= Robert Rygor =

American gay HIV-AIDS activist (1953–1994)

Robert Rygor (New York City, 1953–1994) was an Irish (European)-American gay or LGBTQ rights activist active from the late 1970s through the mid-1990s. He became an advocate for Human Immunodeficiency Virus and Acquired Immunodeficiency Syndrome (HIV-AIDS) victims shortly after the deadly disease became widespread among many sexually active gay men and drug users in the early 1980s. He was diagnosed with the virus in 1990 before dying from it in 1994.

== Early life ==

Rygor was born in New York City in 1953 and lived in Astoria, New York in the borough of Queens. His father's name was Stanley Rygor. His mother's name was Kathleen. She was Irish Catholic. Rygor had four siblings. He disclosed his sexual orientation to his parents in 1971.

Rygor graduated from Mater Christi Catholic High School (now known as Saint John's Preparatory School in Astoria, NY) in 1971. The school also has a campus in Brooklyn. Then he attended New York University (NYU) and studied finance in graduate school.

Rygor briefly worked for Morgan Stanley and then worked for the New York State Department of Taxation and Finance.

== Activism ==

Rygor moved out of his parents' house while attending NYU and rented an apartment in the neighborhood of Greenwich Village on West 11th Street in Manhattan. His move enabled him to run for public office to represent the borough of Manhattan.

In 1978, Rygor protested the New York City St. Patrick's Day parade for excluding members of the lesbian, gay male, bisexual, transgender, and/or Queer (LGBTQ+) community from marching under a gay banner. In 1980, he became the first openly gay man to run for a seat in the New York State Assembly. He did not win the election.

Rygor campaigned for many causes in the 1980s including LGBTQ+ rights, parks restoration, conservation and restoration of cultural property, safer neighborhoods, and sex education in schools.

In 1990, he unsuccessfully ran for the New York State Assembly for a second time. At the time, he worked for AIDS Coalition To Unleash Power (ACT-UP), a grassroots political group that was established to end the spread of the AIDS disease using advocacy. He lost the primary election to fellow gay candidate and only cisgender lesbian to serve in the history of the New York State Legislature Deborah J. Glick.

In 1992, he testified at the National Democratic Party Platform Committee Hearings in order to advocate for the inclusion of AIDS educational awareness and its public funding into their platform. He also traveled to the West African country of Cameroon for the 7th International Conference on AIDS in Africa.

In 1993, Rygor was the office manager for ACT-UP, and he got vocally involved in a political battle between the New York City Board of Education and activists on the issue of educating students about respecting and tolerating gay people and the gay identity or homosexuality. In an interview with a New York Times Reporter, Rygor said,
"The religious right has been mobilizing their constituencies in the outer boroughs, bringing their religious dogma into the public school system. It's a movement that we as AIDS activists are concerned about." Rygor had been circulating a petition to run for Community School Board 2 on The Upper East Side of Manhattan.
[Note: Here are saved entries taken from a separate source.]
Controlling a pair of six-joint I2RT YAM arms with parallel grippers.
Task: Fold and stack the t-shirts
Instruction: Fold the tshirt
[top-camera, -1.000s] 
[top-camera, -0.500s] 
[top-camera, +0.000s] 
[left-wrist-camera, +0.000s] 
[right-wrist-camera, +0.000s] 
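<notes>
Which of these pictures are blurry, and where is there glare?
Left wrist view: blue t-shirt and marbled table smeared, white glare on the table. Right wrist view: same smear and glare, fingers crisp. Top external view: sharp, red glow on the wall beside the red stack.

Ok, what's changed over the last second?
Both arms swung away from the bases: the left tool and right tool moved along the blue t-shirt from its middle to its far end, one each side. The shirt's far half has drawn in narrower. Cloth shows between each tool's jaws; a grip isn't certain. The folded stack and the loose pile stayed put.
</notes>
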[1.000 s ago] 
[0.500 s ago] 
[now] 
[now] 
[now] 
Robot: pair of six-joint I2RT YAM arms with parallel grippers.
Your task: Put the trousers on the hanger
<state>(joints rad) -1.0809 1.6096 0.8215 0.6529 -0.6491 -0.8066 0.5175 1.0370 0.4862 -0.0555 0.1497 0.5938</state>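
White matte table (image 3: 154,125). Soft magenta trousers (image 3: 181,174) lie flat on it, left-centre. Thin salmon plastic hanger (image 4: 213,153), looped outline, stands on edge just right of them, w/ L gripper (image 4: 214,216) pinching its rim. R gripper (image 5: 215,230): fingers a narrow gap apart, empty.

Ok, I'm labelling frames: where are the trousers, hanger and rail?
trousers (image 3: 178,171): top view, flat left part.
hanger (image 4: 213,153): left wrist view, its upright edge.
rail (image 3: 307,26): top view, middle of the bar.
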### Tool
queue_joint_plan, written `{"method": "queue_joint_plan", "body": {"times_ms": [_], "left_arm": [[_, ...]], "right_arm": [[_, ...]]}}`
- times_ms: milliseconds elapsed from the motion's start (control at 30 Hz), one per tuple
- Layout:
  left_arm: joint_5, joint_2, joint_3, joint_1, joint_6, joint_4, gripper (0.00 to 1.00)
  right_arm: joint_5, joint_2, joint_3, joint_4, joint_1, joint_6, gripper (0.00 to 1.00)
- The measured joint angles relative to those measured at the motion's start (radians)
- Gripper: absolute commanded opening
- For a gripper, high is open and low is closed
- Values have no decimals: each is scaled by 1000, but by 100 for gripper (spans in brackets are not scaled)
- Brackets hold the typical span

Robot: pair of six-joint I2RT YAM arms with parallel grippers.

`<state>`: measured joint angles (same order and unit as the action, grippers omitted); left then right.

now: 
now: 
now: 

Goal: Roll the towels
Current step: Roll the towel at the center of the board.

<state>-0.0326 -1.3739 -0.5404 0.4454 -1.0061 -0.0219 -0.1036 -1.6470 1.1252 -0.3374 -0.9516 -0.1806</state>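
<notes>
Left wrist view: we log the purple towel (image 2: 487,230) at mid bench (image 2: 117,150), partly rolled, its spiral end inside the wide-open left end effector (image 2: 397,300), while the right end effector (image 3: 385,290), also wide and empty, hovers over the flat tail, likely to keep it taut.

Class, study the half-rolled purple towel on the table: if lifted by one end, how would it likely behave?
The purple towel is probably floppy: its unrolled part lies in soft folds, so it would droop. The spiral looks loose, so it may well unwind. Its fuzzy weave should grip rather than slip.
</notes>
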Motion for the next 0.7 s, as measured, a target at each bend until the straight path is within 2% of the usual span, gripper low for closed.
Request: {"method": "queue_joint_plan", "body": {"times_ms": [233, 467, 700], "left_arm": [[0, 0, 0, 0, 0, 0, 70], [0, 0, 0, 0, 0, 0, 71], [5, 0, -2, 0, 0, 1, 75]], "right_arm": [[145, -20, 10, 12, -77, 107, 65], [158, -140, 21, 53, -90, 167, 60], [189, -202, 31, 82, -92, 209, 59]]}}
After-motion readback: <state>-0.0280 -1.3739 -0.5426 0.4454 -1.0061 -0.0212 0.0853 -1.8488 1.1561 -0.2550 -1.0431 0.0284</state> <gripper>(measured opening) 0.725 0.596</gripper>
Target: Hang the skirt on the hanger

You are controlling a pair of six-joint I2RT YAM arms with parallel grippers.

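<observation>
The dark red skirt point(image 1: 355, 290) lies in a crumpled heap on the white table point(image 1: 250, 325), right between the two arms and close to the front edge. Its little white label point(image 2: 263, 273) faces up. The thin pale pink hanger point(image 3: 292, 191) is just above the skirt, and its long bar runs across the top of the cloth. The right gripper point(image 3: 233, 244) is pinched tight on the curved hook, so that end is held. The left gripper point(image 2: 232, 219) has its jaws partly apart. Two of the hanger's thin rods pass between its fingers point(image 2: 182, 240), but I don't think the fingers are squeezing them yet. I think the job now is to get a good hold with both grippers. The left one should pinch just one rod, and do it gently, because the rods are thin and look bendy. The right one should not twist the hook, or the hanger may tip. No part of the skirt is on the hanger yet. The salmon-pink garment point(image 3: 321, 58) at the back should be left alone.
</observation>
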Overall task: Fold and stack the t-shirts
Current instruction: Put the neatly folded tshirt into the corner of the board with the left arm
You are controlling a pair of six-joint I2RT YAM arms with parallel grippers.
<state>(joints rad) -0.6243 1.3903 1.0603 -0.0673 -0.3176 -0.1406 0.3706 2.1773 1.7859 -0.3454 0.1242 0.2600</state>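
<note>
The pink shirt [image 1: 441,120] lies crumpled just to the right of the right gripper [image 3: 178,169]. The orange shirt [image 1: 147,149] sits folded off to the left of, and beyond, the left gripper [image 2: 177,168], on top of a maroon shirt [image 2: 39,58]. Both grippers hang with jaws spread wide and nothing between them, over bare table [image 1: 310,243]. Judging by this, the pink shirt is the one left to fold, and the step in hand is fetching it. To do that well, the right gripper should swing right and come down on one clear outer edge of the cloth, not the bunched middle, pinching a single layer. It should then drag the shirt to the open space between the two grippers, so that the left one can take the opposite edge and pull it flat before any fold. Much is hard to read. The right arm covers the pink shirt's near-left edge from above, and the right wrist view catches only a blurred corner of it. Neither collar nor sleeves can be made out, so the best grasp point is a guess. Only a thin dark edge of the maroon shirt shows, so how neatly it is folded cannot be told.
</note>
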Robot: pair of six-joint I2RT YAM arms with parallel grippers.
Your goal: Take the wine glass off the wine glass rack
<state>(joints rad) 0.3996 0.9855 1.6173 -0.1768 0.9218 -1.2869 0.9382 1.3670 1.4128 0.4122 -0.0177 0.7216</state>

He was diagnosed with the virus known as AIDS in 1990. He succumbed to the disease in 1994.

== Legacy ==
After his death, Rygor's parents continued his activism. His father, Stanley Rygor, a World War II veteran, was a regular participant in the St. Pats For All parade and AIDS Walk New York; during the St. Pats for All parade there is a moment of silence for Robert.
Rygor's parents advocated for marriage equality and for the Irish LGBTQ+ group Lavender and Green Alliance to participate in the New York City St Patrick's Day Parade. Stanley died in 2019. Kathleen Rygor, died in 2021.

The corner of Broadway and 34th Street in Astoria has been co-named in honor of Rygor and his two biological parents for their activism for LGBTQ+ rights and working to stop the spread of AIDS.

The corner of 34th Street & Broadway in Queens was co-named "Stanley, Kathleen & Robert Rygor Way" during a ceremony on May 2, 2022 — in honor of the family who lived on the block for decades. The family first moved into their 34th Street home in 1954.